# Cataract Canyon In October?



## rsmiller (Jun 28, 2004)

How is Cataract in October? Seems like a great time to be in the desert but in general how is the river that time of year?


----------



## ddsulli (Apr 24, 2007)

Did it mid-Sept. last year. Great time to be out there for sure. River is pretty mellow. Long float in and out for really one day of rapids. If you don't like to party barge I would recomend finding a small motor for getting out of the lake at the end. We tried to do it in a day and got to the take out at 1am. good times


----------



## Di (Apr 26, 2006)

Did Cat first week in October a couple years ago. It was great - just take your time, as it's actually cool enought to enjoy the hikes, particularly the Doll House. We split the rapids into 2 days - camped around #13 I believe, then camped below the last rapid and motored out the next day. While a lower water Cat doesn't have the big ya-ya's of high water, the rapids are still fun and it's inetersting to see the "bones" of the Big Drops


----------



## restrac2000 (Mar 6, 2008)

*Low Water Cataract*

I have thoroughly enjoyed the two low water cat trips I have done. Big Drop #3 seems to be the most variable and can run from slightly pushy with an option of a right run to a narrow slot on the left. Everything else is a blast with a reduced pucker factor. Enjoy the solitude and weather, though prep for bad weather just in case.

Phillip


----------



## sealion (Oct 13, 2008)

highly recommended. Enjoy.


----------



## restrac2000 (Mar 6, 2008)

Be warned, the lake is going to be way up this year. Predicted to be 50' from full pool, has been a while since rafters has seen that much slack water on Cataract.


----------



## Strider (Mar 12, 2004)

Have been running Cat for years, October is a great season for hiking/climbing up some great canyons. If you're comfortable with ropes and exploring look at hiking up to the Orange Cliffs, bivy above/in Clearwater Cn then hiking, rapping down Clearwater back to the river where you've left one raft to shuttle you back down stream.


----------



## rg5hole (May 24, 2007)

went last November @+/-3000cfs. 4 day trip. good to go and gonna be an annual trip now. 

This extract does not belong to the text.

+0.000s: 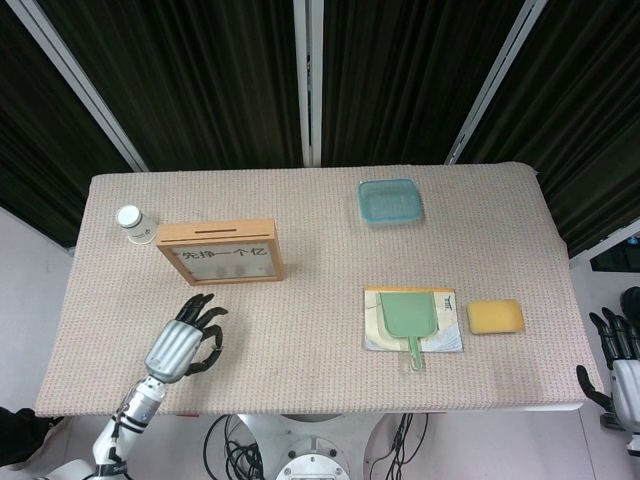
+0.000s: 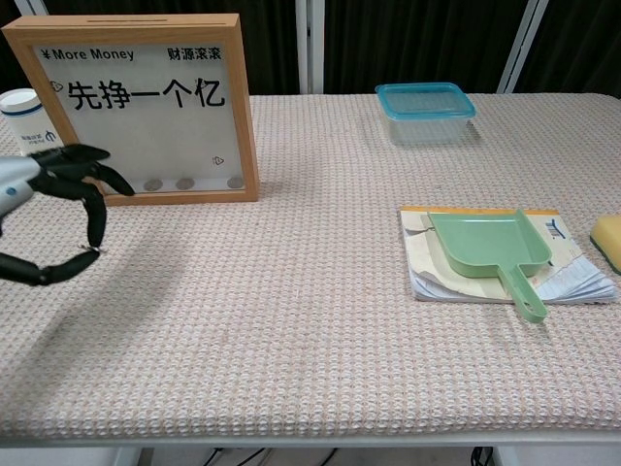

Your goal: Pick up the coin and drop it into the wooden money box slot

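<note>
Dark pleated curtains hang behind a tabletop [image 1: 320, 240] covered in a beige woven cloth.

Toward the back left stands the wooden money box [image 1: 220, 252], upright, with a slot along its top edge and a clear front pane printed "More Money" above Chinese characters. In the chest view three coins [image 2: 184, 183] show behind the pane at the bottom of the box. Just left of the box sits a small white cup [image 1: 130, 220].

Raised above the cloth in front of the box, near the left front part of the tabletop, is the left hand [image 1: 185, 340]. Its dark fingers [image 2: 82, 170] are curled downward. The thumb and one finger meet at their tips, and in the chest view a small pale thing, seemingly the coin [image 2: 94, 251], shows at that pinch; it is too small to be sure. The hand is apart from the box.

At the far right edge of the head view, beside and below the tabletop, the right hand [image 1: 622, 350] hangs with its fingers spread, holding nothing.

Toward the back, right of centre, there is a clear container with a blue lid [image 1: 390, 200]. Nearer the front right, a green dustpan [image 1: 408, 318] lies on a booklet [image 1: 445, 335], handle toward the front edge. Just right of the booklet lies a yellow sponge [image 1: 495, 316].
</note>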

easy class III less 2 drops are solid but read and run

have oodles of fun and the only one I found running shuttle that time of year is the mechanic at Sheri Griffith (Jose?)


----------



## storm11 (Feb 10, 2006)

We did Cat last year in late Oct. with around 6500 cfs... nights were a little cold, but other than that it was great. The playwave at rapid 10 is truly epic at that level if you have any yakers going. All class III with Big Drops 1 & 3 being a tad harder... still very straight forward. The current disappeared after Dark Canyon, but it's probably going to be sooner this year.


----------



## richp (Feb 27, 2005)

Hi,

I took 10 days last fall and did a solo from Westwater to Hite, winding up on the lake on November 1st. I had cool nites and beautiful days. There was ice in the water bottle the first several mornings, but below Potash, it was in the 40's overnite. Decent water temperatures -- I ran the rapids in shorts and t-shirt. 

There was about thirty miles of lake then, and there almost is sure to be more lake this coming fall, so think about bringing a kicker.

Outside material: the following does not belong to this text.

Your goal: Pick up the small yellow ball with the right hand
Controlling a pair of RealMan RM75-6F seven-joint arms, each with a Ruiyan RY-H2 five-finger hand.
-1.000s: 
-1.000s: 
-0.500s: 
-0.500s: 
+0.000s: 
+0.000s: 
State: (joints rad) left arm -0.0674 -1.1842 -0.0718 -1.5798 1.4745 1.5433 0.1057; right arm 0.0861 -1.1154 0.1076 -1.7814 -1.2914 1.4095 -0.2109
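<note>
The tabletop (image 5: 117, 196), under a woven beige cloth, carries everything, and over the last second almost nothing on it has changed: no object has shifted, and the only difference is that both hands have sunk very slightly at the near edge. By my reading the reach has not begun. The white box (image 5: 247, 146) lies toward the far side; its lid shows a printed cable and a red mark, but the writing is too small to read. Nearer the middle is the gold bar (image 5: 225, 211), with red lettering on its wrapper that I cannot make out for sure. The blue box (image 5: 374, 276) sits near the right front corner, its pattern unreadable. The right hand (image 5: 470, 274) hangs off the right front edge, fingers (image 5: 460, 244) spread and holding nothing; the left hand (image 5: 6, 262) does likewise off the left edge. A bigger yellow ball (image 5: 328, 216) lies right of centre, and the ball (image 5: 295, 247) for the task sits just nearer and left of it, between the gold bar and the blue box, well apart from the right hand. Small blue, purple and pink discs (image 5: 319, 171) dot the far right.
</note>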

On weather, there are other possibilities, of course. Three Octobers ago, I did Sand Wash to Hite and had a full week of cold, rainy weather on the Green. Pulled into the Confluence with slushy ice on the deck of my cat, and was about as miserable as I've been in a long time on a river. A layover at Spanish Bottom was in order, while waiting for some folks coming down from Potash. And lo and behold, the next day it was sunny and warm. Shorts and t-shirts for the rapids again.

Fall water levels are generally low, of course, but can vary a bit with the contemporary weather. Last Fall I had about 8k cfs. The trip three years before, it was 12-15k cfs because of the rain the week before. But at any of those levels, the rapids are pure fun. 

On the solo trip I scouted Rapid #15, BD2, and BD3, just to be safe and because I promised my wife I would. But I'm an old geezer, and (even though prudence might dictate scouting) you young bloods probably will just blast right on through fueled on testosterone.....

Have a good one.

Rich Phillips
gulchradio.com


----------



## whip (Oct 23, 2003)

Anybody want to hazard a guess as to when the cottonwoods hit peak color in Labrynthe


----------



## Mike Hartley (May 1, 2006)

I got off of Labyrinth on Halloween of last year and the colors were great!


----------